Aren't you a nice daughter-in-law . . . to be so caring of your husband's mom. There's no guarantee that antidepressant medication will change how your M.I.L. feels, even one little bit. I've taken most of them. It's more likely, IMHO, that she will be adversely affected by side effects. Her sons are wrong to bully her about this. I'm a caretaker of an 82 year old. The very elderly do need a good push now and then, and I give it. But A.D. meds wouldn't be the hill I'ld choose to die on. I save being that adamant for things like laxatives and taking regular showers - things I know will make a big difference right away that is readily observable. Some talk therapy with a nice female therapist might do mom more good, or just having coffee alone with you and talking without the sons breathing down her neck. They are lucky she is still able to be alone in her house. Nice for her that you guys are close by.
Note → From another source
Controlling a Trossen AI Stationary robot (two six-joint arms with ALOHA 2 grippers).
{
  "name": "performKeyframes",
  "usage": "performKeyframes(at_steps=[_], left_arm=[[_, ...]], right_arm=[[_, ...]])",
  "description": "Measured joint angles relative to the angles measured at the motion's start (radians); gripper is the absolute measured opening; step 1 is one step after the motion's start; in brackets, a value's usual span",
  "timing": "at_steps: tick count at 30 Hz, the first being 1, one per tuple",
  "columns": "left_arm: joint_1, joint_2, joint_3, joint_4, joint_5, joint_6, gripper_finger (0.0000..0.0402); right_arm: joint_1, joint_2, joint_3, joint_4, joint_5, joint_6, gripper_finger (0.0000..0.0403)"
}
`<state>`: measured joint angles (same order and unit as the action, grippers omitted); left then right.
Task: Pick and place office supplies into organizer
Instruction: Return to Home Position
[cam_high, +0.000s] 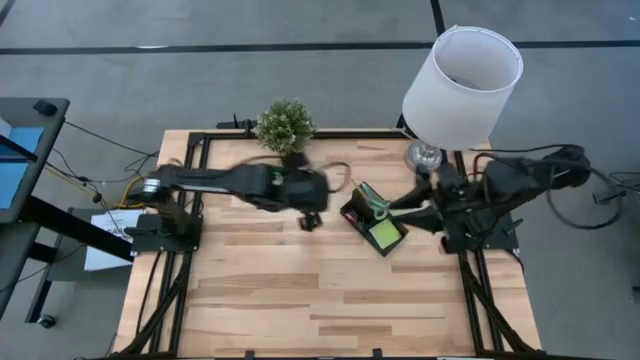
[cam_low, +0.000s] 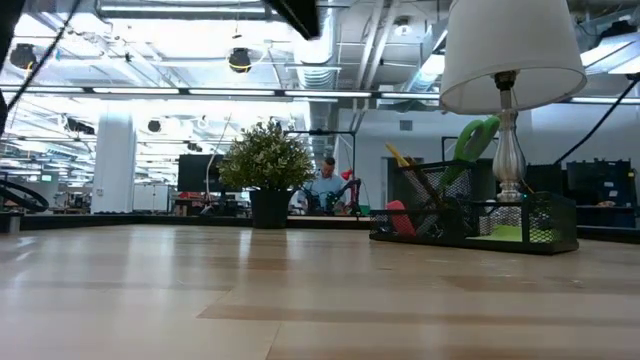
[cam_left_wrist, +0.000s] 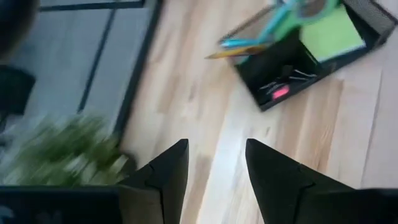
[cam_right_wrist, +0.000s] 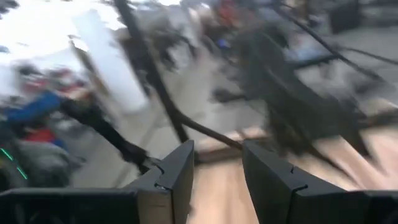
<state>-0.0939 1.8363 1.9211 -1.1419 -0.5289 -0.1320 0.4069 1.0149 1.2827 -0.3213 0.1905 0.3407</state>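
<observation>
On the left side of the table (cam_high: 300, 300), the left arm reaches inward from its base, and its left gripper (cam_left_wrist: 216, 146) hangs above bare wood between the plant (cam_high: 285, 125) and the organizer (cam_high: 356, 214). Its fingers are spread and hold nothing.

Right of centre, the organizer sits at an angle near the lamp (cam_high: 462, 85). The scissors (cam_low: 475, 135) and a pencil (cam_left_wrist: 233, 53) stand in its raised back section. The sticky-note pad (cam_left_wrist: 333, 34) lies flat in one compartment. The eraser (cam_left_wrist: 280, 93) and what look like binder clips (cam_left_wrist: 289, 71) lie in the compartment beside it.

On the right, the other arm is folded close to its base. The right gripper (cam_right_wrist: 217, 144) has its fingers parted and holds nothing.

I see no loose supplies on the wood, so the sorting looks finished. Judging from this, all that remains is for the arms to reach their rest poses.

No brand, label or writing can be read anywhere.
</observation>
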Motion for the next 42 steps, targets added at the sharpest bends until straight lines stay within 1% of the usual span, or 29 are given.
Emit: performKeyframes(at_steps=[2,4,6,8,9,11,13,14,16,18,19,20,22,24,25,27,29,34,36,40,42], left_arm=[[-0.018,-0.082,0.000,-0.083,-0.041,-0.079,0.0154],[-0.042,-0.165,-0.001,-0.164,-0.083,-0.149,0.0154],[-0.077,-0.253,-0.004,-0.249,-0.131,-0.218,0.0154],[-0.126,-0.348,-0.047,-0.294,-0.183,-0.297,0.0154],[-0.154,-0.397,-0.087,-0.307,-0.207,-0.346,0.0154],[-0.218,-0.504,-0.198,-0.309,-0.258,-0.446,0.0154],[-0.295,-0.626,-0.337,-0.294,-0.303,-0.569,0.0154],[-0.336,-0.693,-0.414,-0.277,-0.322,-0.638,0.0154],[-0.417,-0.828,-0.575,-0.202,-0.345,-0.792,0.0154],[-0.489,-0.957,-0.743,-0.069,-0.366,-0.915,0.0154],[-0.523,-1.015,-0.830,0.018,-0.382,-0.952,0.0154],[-0.554,-1.070,-0.913,0.112,-0.408,-0.966,0.0154],[-0.609,-1.162,-1.071,0.293,-0.475,-0.948,0.0154],[-0.649,-1.237,-1.199,0.417,-0.556,-0.899,0.0154],[-0.662,-1.274,-1.252,0.451,-0.599,-0.888,0.0154],[-0.680,-1.346,-1.328,0.461,-0.678,-0.898,0.0154],[-0.690,-1.422,-1.378,0.422,-0.725,-0.943,0.0154],[-0.696,-1.618,-1.428,0.251,-0.744,-1.059,0.0154],[-0.696,-1.686,-1.444,0.215,-0.774,-1.073,0.0154],[-0.696,-1.807,-1.508,0.206,-0.872,-1.065,0.0154],[-0.696,-1.837,-1.555,0.214,-0.924,-1.090,0.0154]], right_arm=[[0.042,-0.039,0.000,-0.106,0.094,0.023,0.0129],[0.078,-0.062,0.000,-0.217,0.220,0.091,0.0129],[0.114,-0.073,-0.001,-0.321,0.328,0.099,0.0129],[0.141,-0.075,-0.004,-0.374,0.384,0.041,0.0129],[0.148,-0.075,-0.014,-0.367,0.389,0.012,0.0129],[0.150,-0.090,-0.057,-0.318,0.368,-0.036,0.0129],[0.149,-0.123,-0.131,-0.222,0.310,-0.086,0.0129],[0.146,-0.148,-0.179,-0.144,0.267,-0.111,0.0129],[0.130,-0.206,-0.290,0.044,0.148,-0.165,0.0129],[0.105,-0.248,-0.414,0.285,0.021,-0.235,0.0129],[0.091,-0.264,-0.480,0.389,-0.019,-0.266,0.0129],[0.079,-0.278,-0.542,0.469,-0.048,-0.285,0.0129],[0.056,-0.309,-0.658,0.561,-0.060,-0.275,0.0129],[0.021,-0.350,-0.747,0.621,-0.054,-0.223,0.0129],[0.002,-0.372,-0.780,0.644,-0.054,-0.190,0.0129],[-0.034,-0.423,-0.841,0.644,-0.054,-0.143,0.0129],[-0.063,-0.481,-0.889,0.634,-0.058,-0.132,0.0129],[-0.105,-0.684,-1.001,0.633,-0.059,-0.138,0.0129],[-0.112,-0.760,-1.054,0.639,-0.059,-0.139,0.0129],[-0.123,-0.897,-1.165,0.647,-0.058,-0.138,0.0129],[-0.123,-0.957,-1.220,0.664,-0.058,-0.135,0.0129]])
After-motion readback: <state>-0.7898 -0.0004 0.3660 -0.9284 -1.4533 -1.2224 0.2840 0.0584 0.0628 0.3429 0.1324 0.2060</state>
Get her some social interaction as best you can. Hanging around her house all day by herself would be depressing. Meds won't change that. Sons would do better to drop by for short visits frequently. Have her over now and then. Her home will seem more welcoming, if she gets out of it now and then. Does she have a cat or dog? Enlist grandkids to stop by and see her. I always say short frequent visits do way more good than rarer long ones. Take her for a drive.
When she goes off into morbid talk, change the subject. Maybe her doctor could order her a course of home physical therapy, as a mood booster. Check out what goes on at the senior centers.
I'm lucky that my elderly s.o. is not prone to moping. As long as there's a football game or a good movie on, he's content enough. But I have to nag to get him showered regularly. A week doesn't go by that I don't start threatening to call the paramedics and say I can't cope anymore. I look back and think I'm just awful, so I understand the sons.
Get the family counseling. It might be just a short course that could change a lot. I'm glad you and hubby can make up so easily. You're wise to be the big person and take the lead on apologizing. Your husband and his family are lucky to have you.